The shortest time in which I have yet succeeded in impressing an image in the camera obscura has been eight seconds; but I do not mean to assign this as the precise limit, for it can only be ascertained by more careful and multiplied experiments.

The production of the image is accompanied with some very extraordinary circumstances, to which I will advert in a subsequent letter. These phenomena are extremely curious, and I have not found in chemical writers any mention of any thing similar.

The image, when obtained, must, of course, be fixed, otherwise the process would remain imperfect. It might be supposed, à priori, that this fixation would be very difficult, the paper being so sensitive. But it fortunately happens that, in this instance, what seems a reasonable inference is not borne out by fact, the new photographs being more easily and perfectly fixed than was the case with the former ones. When fixed, a great many copies may be made from them; and thus the original view can be multiplied with facility.

I think that the art has now reached a point which is likely to make it extensively useful. How many travellers are almost ignorant of drawing, and either attempt nothing, or bring home rude unintelligible sketches ! They may now fill their portfolios with accurate views, without much expenditure of time or trouble; and even the accomplished artist will call in sometimes this auxiliary aid, when pressed for time in sketching a building or a landscape, or when wearied with the multiplicity of its minute details.

One of the most important applications of the new process, and most likely to prove generally interesting, is, undoubtedly, the taking of portraits. I made trial of it last October, and found that the experiment readily succeeded. Half a minute appeared to be sufficient in sunshine, and four or five minutes when a person was seated in the shade, but in the open air. After a few portraits <2> had been made, enough to show that it could be done without difficulty, the experiments were adjourned to a more favourable season.

Several photographic processes being now known, which are materially different from each other, I consider it to be absolutely necessary to distinguish them by different names, in the same way that we distinguish different styles of painting or engraving. Photographs executed on a silver plate have received, and will no doubt retain, the name of Daguerréotype. The new kind of photographs, which are the subject of this letter, I propose to distinguish by the name of Calotype; a term which, I hope, when the become known, will not be found to have been misapplied.

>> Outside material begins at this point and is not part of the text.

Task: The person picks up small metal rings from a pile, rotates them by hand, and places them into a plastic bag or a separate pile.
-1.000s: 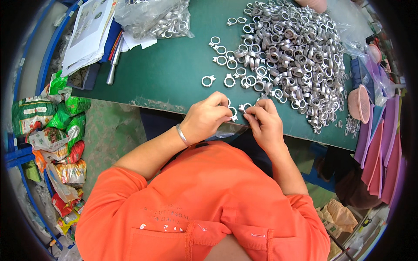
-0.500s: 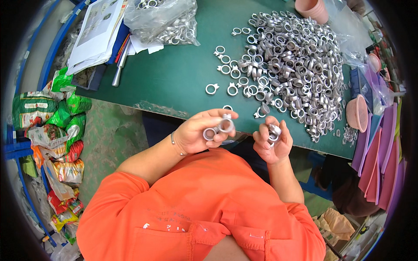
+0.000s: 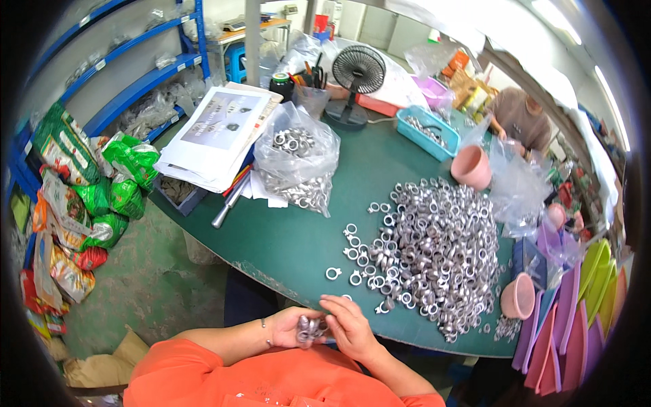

I remember it was said by many persons, at the time when photogenic drawing was first spoken of, that it was likely to prove injurious to art, as substituting mere mechanical labour in lieu of talent and experience. Now, so far from this being the case, I find that in this, as in most other things, there is ample room for the exercise of skill and judgment. It would hardly be believed he different an effect is produced by a longer or shorter exposure to the light, and, also, by mere variations in the fixing process, by means of which almost any tint, cold or warm, may be thrown over the picture, and the effect of bright or gloomy weather may be imitated at pleasure. All this falls within the artist's province to combine and to regulate; and if, in the course of these manipulations, he, nolens volens <3>, becomes a chemist and an optician, I feel confident that such an alliance of science with art will prove conducive to the improvement of both.

I remain, yours, &c.

H. F. Talbot.

31, Sackville Street, <4>
February 5, 1841.

*See Literary Gazette of that period, in which we exposed foreign pretensions and established just rights and British claims. - Ed. L.G.


Notes:

1. WHFT, Some Account of the Art of Photogenic Drawing, or the Process by which Natural Objects may be made to Delineate Themselves without the Aid of the Artist's pencil. Read before the Royal Society, January 31, 1839 (London: R & J E Taylor, 1839).

2. For an example of this see, 'Constance Talbot', Schaaf 2503, reproduced in Larry J. Schaaf, The Photographic Art of William Henry Fox Talbot (Princeton: Princeton University Press, 2000), p. 96.

3. Whether willing or not.

4. London residence of the Feildings, often used as a London base by WHFT.